At the core, though, is a values-based approach to business that President and CEO Mandy Farmer (MBA ’03) has helped her companies thrive in 2020 while earning her this year’s Award of Excellence from the RBC Canadian Women Entrepreneurs Awards.
Those values nourish a corporate culture that makes Accent Inns and Hotel Zed fun places to work, where employees have each other’s backs and where there’s a common commitment to “making everything better.” The other piece is authenticity, which has been shouldering a lot of the load for most of this past year.
“For years we’ve talked about bringing your authentic self to work,” Farmer said. “So here we are now in a pandemic and it was easy for us because we always talk like this, about bringing authenticity to work. It’s just usually not about tears and being able to communicate what your fears are, and then supporting each other.”
Coping with her own fears about the pandemic’s impact, Farmer decided that if there would be a chance of losing the family business during COVID-19, then they would go down with pride and by helping others. They joined forces with the United Way to offer for essential workers who wanted to self-isolate away from their families. Cancer patients and their families coming into town for treatments were provided with rooms. And when the first lockdown meant that kids’ birthday parties were “super lame,” Farmer and her team harnessed the Hotel Zed’s collection of old VW busses, station wagons and its Scooby Doo van and sent them out to do party parades.

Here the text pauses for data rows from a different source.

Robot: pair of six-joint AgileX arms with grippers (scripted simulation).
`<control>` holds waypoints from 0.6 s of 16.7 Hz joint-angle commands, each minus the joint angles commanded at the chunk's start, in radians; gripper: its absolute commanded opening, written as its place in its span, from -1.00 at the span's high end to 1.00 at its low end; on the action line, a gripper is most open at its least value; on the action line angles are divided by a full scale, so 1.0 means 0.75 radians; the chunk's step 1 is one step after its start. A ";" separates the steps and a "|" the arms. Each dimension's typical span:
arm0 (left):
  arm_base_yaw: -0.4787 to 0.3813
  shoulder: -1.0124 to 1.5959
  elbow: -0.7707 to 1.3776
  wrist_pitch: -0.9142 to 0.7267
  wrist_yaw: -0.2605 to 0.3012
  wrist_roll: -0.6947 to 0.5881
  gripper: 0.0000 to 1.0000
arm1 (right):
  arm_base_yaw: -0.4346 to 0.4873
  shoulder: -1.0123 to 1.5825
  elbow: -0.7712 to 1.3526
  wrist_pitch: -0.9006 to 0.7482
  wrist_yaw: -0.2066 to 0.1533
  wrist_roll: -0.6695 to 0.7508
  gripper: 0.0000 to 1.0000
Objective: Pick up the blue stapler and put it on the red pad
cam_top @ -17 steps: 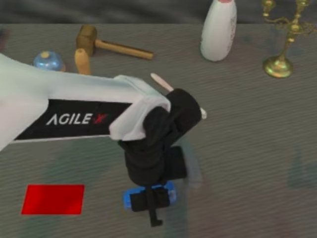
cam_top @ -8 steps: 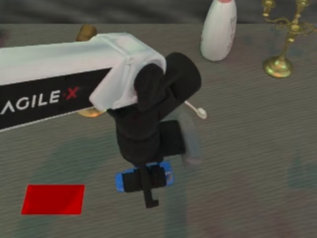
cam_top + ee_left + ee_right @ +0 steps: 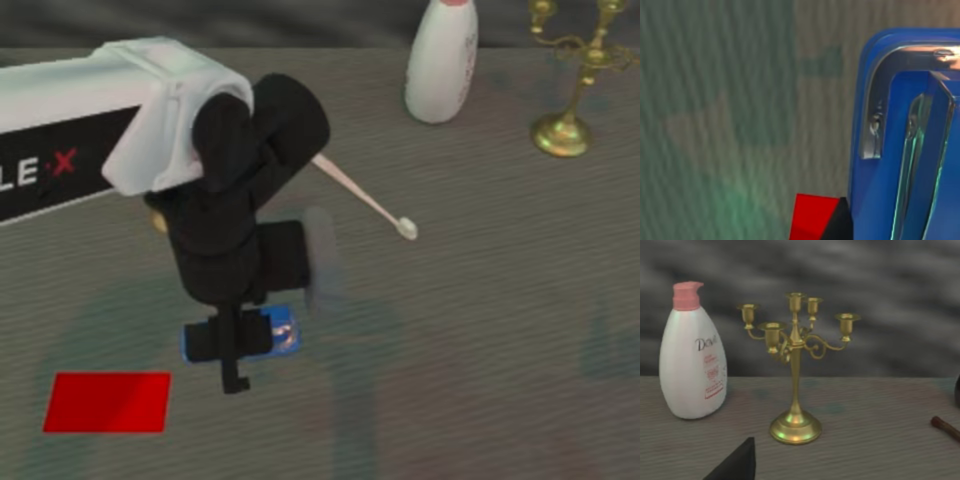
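Top view: left gripper (image 3: 233, 338) carries the stapler (image 3: 283, 331).
Fingers clamped across it, lifted to clear the table, red pad (image 3: 107, 402) lower left.

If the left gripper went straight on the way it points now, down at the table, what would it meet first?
The left gripper points down, shut on the blue stapler. Below it shows only bare table, so the stapler would likely touch that first, with the red pad off towards the table's left. Height above the table is unclear.
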 joint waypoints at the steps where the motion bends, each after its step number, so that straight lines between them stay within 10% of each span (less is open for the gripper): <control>1: 0.059 -0.035 -0.031 -0.005 0.000 0.077 1.00 | 0.000 0.000 0.000 0.000 0.000 0.000 -1.00; 10: 0.562 -0.339 -0.296 -0.037 0.000 0.706 1.00 | 0.000 0.000 0.000 0.000 0.000 0.000 -1.00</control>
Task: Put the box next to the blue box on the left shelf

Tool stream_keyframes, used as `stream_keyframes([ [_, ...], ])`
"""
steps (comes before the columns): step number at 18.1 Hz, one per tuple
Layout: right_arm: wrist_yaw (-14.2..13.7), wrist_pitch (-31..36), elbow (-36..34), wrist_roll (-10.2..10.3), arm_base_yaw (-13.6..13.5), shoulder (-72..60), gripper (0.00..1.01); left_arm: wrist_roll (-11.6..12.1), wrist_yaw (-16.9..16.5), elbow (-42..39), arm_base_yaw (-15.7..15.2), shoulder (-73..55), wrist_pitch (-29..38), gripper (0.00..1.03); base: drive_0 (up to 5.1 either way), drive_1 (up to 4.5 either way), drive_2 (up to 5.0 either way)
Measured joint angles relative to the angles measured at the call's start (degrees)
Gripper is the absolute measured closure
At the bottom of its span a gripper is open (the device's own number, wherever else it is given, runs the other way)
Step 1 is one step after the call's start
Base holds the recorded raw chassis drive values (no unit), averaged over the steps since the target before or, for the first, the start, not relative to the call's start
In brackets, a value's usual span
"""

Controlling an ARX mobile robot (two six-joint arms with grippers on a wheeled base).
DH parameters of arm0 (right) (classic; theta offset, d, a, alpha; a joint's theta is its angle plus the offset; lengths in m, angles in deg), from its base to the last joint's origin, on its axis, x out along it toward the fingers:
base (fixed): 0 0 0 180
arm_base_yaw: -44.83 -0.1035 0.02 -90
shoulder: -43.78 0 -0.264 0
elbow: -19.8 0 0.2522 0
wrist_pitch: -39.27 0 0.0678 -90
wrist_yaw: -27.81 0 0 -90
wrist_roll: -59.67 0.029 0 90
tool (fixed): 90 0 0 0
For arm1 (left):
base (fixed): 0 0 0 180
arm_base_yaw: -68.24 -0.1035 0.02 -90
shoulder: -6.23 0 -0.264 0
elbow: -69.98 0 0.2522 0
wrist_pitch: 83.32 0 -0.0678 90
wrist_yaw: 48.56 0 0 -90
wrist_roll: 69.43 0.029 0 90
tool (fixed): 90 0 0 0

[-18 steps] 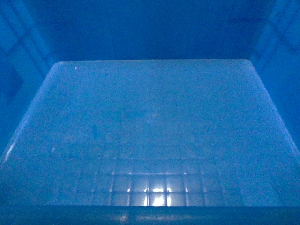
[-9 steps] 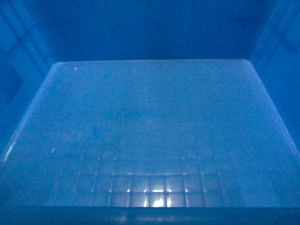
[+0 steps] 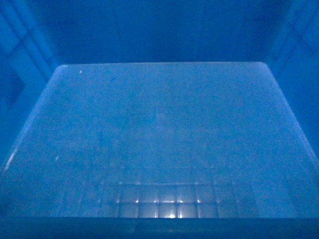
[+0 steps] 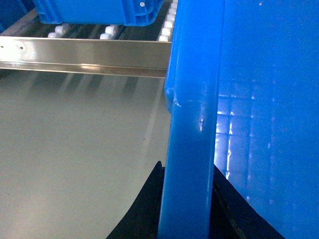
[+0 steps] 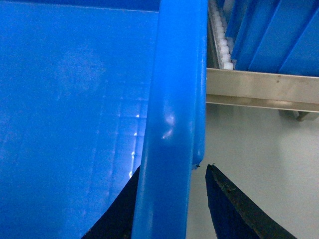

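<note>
The box [image 3: 159, 139] fills the head view, which looks down onto its pale gridded floor and dark blue walls. In the left wrist view my left gripper [image 4: 186, 172] is shut on the box's thick side rim [image 4: 192, 109], one black finger on each side. In the right wrist view my right gripper [image 5: 173, 168] straddles the opposite rim [image 5: 172, 99]. Its inner finger lies against the wall, and its outer finger [image 5: 224, 199] stands off with floor showing in the gap. A blue box [image 4: 99, 12] sits on the roller shelf at the top of the left wrist view.
A shiny steel shelf rail [image 4: 75, 55] with white rollers [image 4: 60, 30] runs ahead of the held box, and shows again as the rail [image 5: 264, 87] on the right. More blue crates [image 5: 279, 35] stand on the rollers there. Grey floor [image 4: 75, 159] lies below.
The head view of the box's floor has shifted slightly, with the bright gridded patch sliding lower and dimming. Little else differs.
</note>
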State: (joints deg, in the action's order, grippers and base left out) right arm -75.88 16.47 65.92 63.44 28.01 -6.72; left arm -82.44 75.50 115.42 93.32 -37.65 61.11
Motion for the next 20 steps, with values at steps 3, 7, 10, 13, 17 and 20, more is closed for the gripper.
stream_keyframes([
  [3,0.0,0.0,0.0,0.0,0.0,0.0,0.68,0.0,0.0,0.0,0.0,0.0,0.0,0.86,0.3,4.42,-3.9],
  [7,0.0,0.0,0.0,-0.1,0.0,0.0,0.68,0.0,0.0,0.0,0.0,0.0,0.0,0.86,0.2,4.29,-4.0],
  [10,0.0,0.0,0.0,-0.1,0.0,0.0,0.68,0.0,0.0,0.0,0.0,0.0,0.0,0.86,0.1,4.27,-4.0],
  [13,0.0,0.0,0.0,-0.2,0.0,0.0,0.68,0.0,0.0,0.0,0.0,-0.1,0.0,0.86,0.1,4.19,-4.1],
  [17,0.0,0.0,0.0,-0.2,0.0,0.0,0.68,0.0,0.0,0.0,0.0,0.0,0.0,0.86,-0.1,4.09,-4.2],
  [20,0.0,0.0,0.0,-0.2,0.0,0.0,0.68,0.0,0.0,0.0,0.0,0.0,0.0,0.86,-0.1,4.04,-4.2],
])
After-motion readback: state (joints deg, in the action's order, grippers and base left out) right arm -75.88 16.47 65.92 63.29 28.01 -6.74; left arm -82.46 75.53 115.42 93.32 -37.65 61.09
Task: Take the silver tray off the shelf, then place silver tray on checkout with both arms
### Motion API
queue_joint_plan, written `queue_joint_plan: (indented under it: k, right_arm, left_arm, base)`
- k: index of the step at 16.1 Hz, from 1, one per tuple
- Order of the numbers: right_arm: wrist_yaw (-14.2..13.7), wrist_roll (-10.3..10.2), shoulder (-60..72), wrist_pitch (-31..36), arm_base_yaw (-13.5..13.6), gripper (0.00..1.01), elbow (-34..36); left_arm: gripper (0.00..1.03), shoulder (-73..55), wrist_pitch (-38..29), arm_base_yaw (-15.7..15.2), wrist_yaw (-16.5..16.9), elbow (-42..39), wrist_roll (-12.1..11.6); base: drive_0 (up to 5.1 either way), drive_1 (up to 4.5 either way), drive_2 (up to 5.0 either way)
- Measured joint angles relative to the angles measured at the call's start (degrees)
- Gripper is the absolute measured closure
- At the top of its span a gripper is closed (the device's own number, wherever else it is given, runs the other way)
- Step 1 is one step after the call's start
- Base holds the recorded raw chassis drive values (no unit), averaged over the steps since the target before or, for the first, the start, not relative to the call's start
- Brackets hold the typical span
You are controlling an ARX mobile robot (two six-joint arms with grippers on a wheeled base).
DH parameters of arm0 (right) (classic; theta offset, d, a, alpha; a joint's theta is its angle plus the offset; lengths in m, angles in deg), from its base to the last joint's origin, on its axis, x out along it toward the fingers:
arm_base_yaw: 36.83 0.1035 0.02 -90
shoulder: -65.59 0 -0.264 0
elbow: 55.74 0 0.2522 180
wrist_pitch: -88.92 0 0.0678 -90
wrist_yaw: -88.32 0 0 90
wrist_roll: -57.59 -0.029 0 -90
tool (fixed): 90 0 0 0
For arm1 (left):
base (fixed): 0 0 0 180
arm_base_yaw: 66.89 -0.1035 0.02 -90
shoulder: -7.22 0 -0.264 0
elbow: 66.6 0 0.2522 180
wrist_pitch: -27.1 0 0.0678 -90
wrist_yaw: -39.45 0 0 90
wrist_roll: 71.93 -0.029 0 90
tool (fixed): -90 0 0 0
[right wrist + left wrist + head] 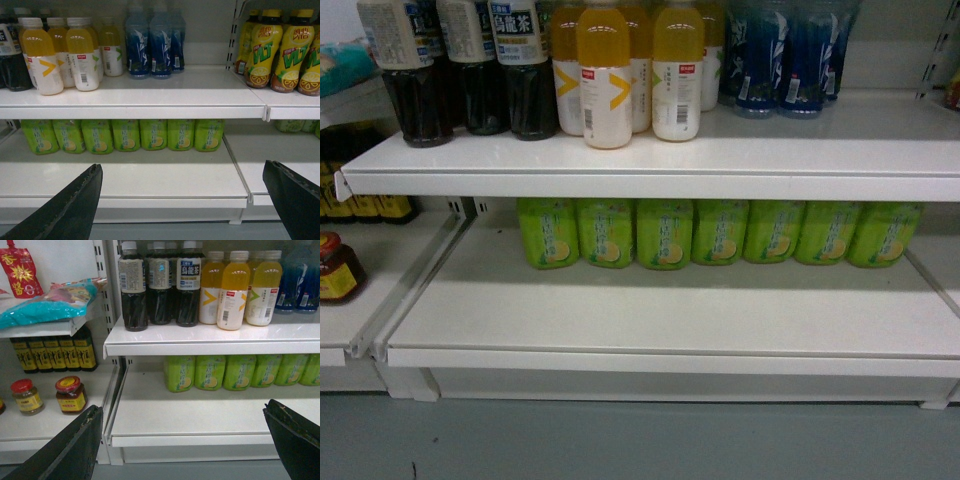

“We would have at least three vintage vehicles go by kids’ houses with signs, honking horns,” Farmer said. “It was just to make that kid feel special on their birthday.”
Overall, Farmer says her group’s workplace culture is thriving. The roughly 275 employees feel a sense of bigger purpose, no matter where they’re located. “There is a real sense that we’re all in this together. It’s pretty magical.”
Farmer’s arrival at Royal Roads was the end of an academic path that had led her to seven different universities and an undergraduate degree in neuropsychology from McGill.
“I have attended a lot of universities and without a doubt the best one was Royal Roads,” Farmer said. “It was amazing to be in that experience, where people knew my name. I had no idea what my student number was. To be in this environment where I had daily interaction with professors, one on one, and with all the whole university team — that was a completely eye-opening experience.”
When Farmer took over the business from her father (and Royal Roads honorary degree recipient) Terry Farmer in 2008, it was a career move that got its spark while she was doing her MBA in Executive Management.
“When I first signed up for the MBA, I had a glimmer of hope that just maybe there might be a leadership role for me (with the hotels),” she said. “Then when I dove into the program it became very clear to me, as well as my business partners, that yes, this is the outcome that we’re all hoping for.”
Notably, the program enabled Farmer to stand back from the business and examine it piece by piece. “For my consulting project I did a three-year strategic plan. It allowed me to apply what I was learning to the business and get feedback from my professors. Then it showcased to my business partners what I was able to accomplish — that was monumental.”